There is also a downside to the new technologies. I am thinking of ‘fake news’ and all the reports in the media on Trump and Brexit. Do you leave ethical questions up to philosophers, or do you see a role for yourself there as well?

"I certainly consider it part of my responsibility to alert people to the impact AI is having on society. It is a lot to do with the way people interact with it. Fake news has been around for as long as humans have been around, but it has been tremendously reinforced by machines. As a society, we need to do something about these excesses. The business model employed by Google and Facebook is focused entirely on getting us to behave in a certain way. Their automatically learning algorithms try to influence our clicking behavior. In the near future, we may well be communicating with a friendly virtual human-like face on the screen. Because of our sensitivity to subtle social signals like smiles, we come to regard the face as a virtual friend, as someone you pose questions to. But as far as the big technology companies are concerned, this friendly face is there to push your behavior in a certain direction, to get you to buy products. This is something we are familiar with, because that is also what happens when you get served in a store, but the computer-generated face is manipulating us on the basis of an automatically learning algorithm that stimulates purchasing behavior and that can even influence our opinion. People should be aware of this. I want to show them how the mechanism works.

Ironically, AI itself can provide answers to the downside of AI. There are people in our group that are working on that: AI can be employed to protect privacy for instance."

Can you tell us what research you are currently engaged in?

"At the moment, I am involved mainly in the workings of the technology that is responsible for the current AI revolution: deep learning. This technique makes it possible to train computers to recognize objects and patterns, for example, or to predict whether or not people will get a loan. In the latter example, it is very difficult to explain exactly how the computer arrives at a prediction. But this really applies to people as well: They take decisions and then are asked to explain why. This explanation often is a reconstruction that manages to convince rather than an explanation that is factually correct. People often do not know why they take a particular decision.

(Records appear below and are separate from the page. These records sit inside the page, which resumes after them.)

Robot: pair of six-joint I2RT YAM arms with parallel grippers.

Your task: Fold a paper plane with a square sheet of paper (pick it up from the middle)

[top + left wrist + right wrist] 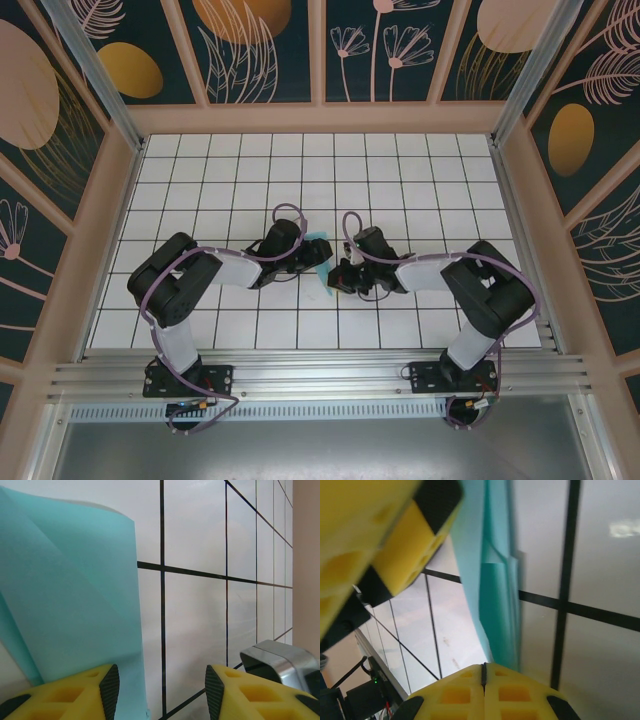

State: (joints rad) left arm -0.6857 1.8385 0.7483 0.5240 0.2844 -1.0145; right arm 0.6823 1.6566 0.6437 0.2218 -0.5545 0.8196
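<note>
Our right pincer [483,672] is clenched, apparently on the folded square sheet of paper [75,595] standing over the bench [420,170] at its 9 o'clock, while the released left pincer [162,682] straddles its edge; we judge it featherlight, floppy, crease-prone, best pinched along a fold.

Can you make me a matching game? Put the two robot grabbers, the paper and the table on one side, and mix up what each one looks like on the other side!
Things:
1. left gripper
2. right gripper
3. paper
4. table

Looks:
A. white with black lines
B. shut
C. light turquoise
D. open

Pairs: 1-D, 2-B, 3-C, 4-A
</note>
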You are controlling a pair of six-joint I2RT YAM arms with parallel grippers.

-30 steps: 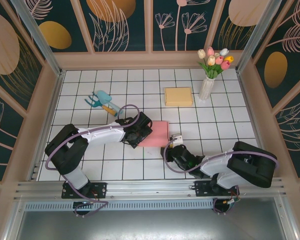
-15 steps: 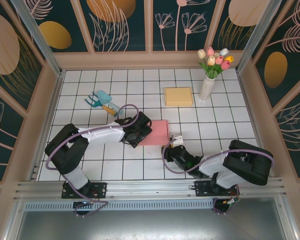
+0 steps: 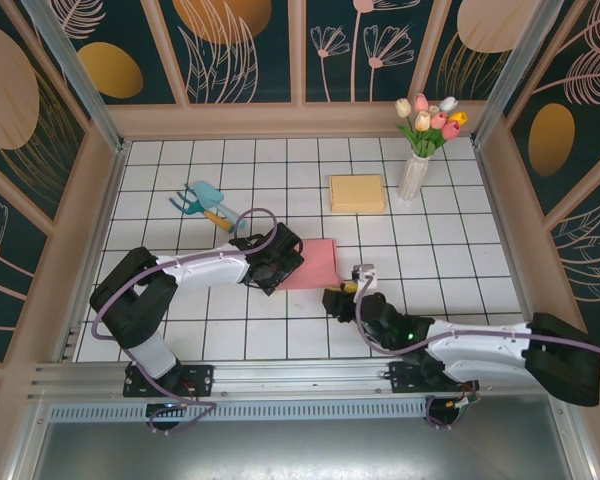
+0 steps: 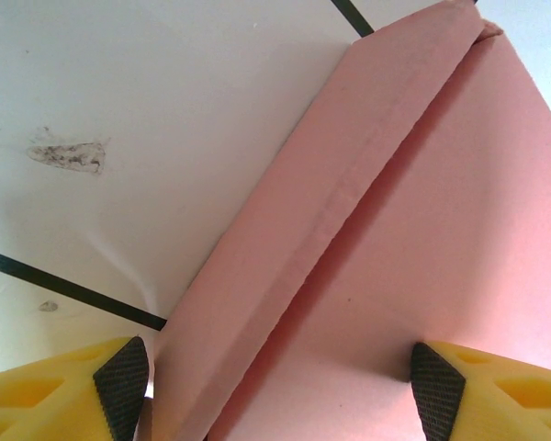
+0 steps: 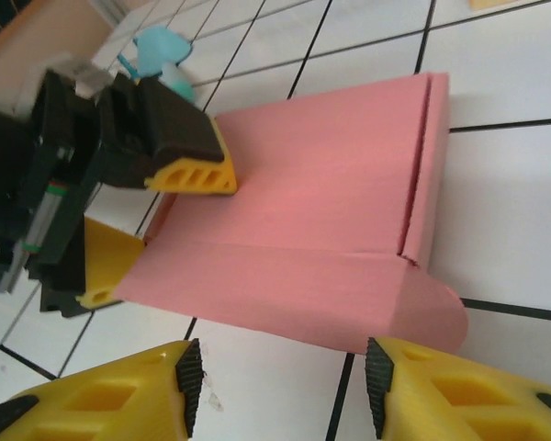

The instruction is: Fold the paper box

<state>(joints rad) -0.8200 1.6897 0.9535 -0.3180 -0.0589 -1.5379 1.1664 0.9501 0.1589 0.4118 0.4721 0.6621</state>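
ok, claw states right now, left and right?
Left claw: open, astride a raised flap of the pink paper box.
Right claw: open, holding nothing.

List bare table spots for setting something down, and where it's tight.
Free: the tiles right of the pink box, between vase and right arm; the far-left corner behind the garden tools; the near strip between both arms. Tight: centre, where left gripper and right gripper flank the box.
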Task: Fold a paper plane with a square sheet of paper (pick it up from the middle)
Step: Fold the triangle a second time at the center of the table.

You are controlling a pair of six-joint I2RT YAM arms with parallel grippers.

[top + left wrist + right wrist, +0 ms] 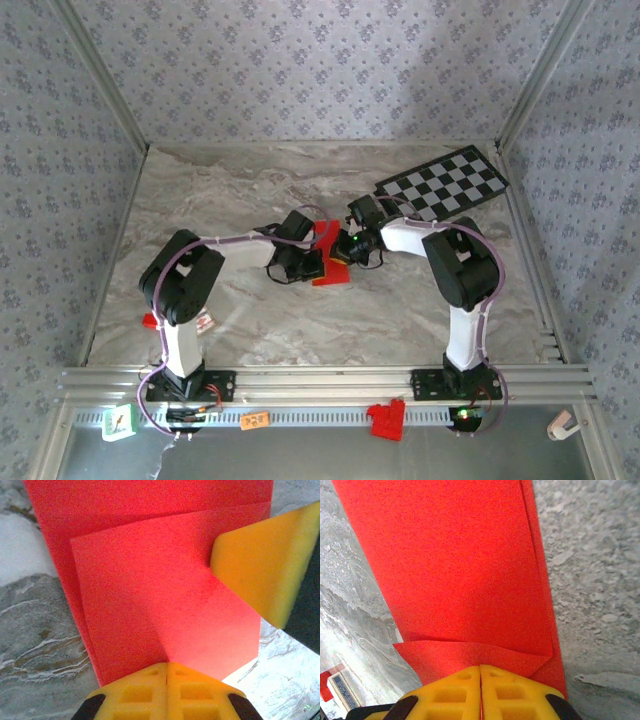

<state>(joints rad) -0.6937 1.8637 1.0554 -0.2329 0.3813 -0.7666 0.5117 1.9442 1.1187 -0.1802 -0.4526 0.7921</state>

Deep learning involves a very complicated mathematical formula, which needs to be translated somehow, in a way that people will understand.

The ways in which deep learning can be employed are limitless. We will be seeing all kinds of applications in the next ten years. Think of automatic voice recognition, recognition of emotions, text analysis, recognition of paintings, recognition of exoplanets, recognition of skin cancer or breast cancer. In all cases where large amounts of data are available, systems can be trained to recognize patterns.

I collaborate a lot with companies and with the public sector. Within the framework of Mind Labs, located in the Deprez building next to Tilburg Central Station, our department, under the supervision of Max Louwerse, is working together with national and international companies. Within JADS, I am collaborating with KPN. This latter collaboration mainly concerns the transparency of algorithms."

You would expect to find a professor of AI at a University of Technology. Do you feel you are in the right place nevertheless, at Tilburg University?

"Being a university of Humanities and Social Sciences, Tilburg has a unique profile, but it does need to move with the times. Particularly in a society that is digitalizing rapidly, it can make the difference  by strategically reinforcing its technical profile and bridging the gap between humanities and social sciences on the one hand and technical sciences on the other. It is for that reason that we have created the Cognitive Science & AI program and that we coordinate the Data Science for Society Master’s program. It is a good thing that Tilburg is participating and investing in initiatives such as JADS 's-Hertogenbosch and in Mind Labs. Seeing as I am into AI first and foremost to understand humans, this is the right place for me to be."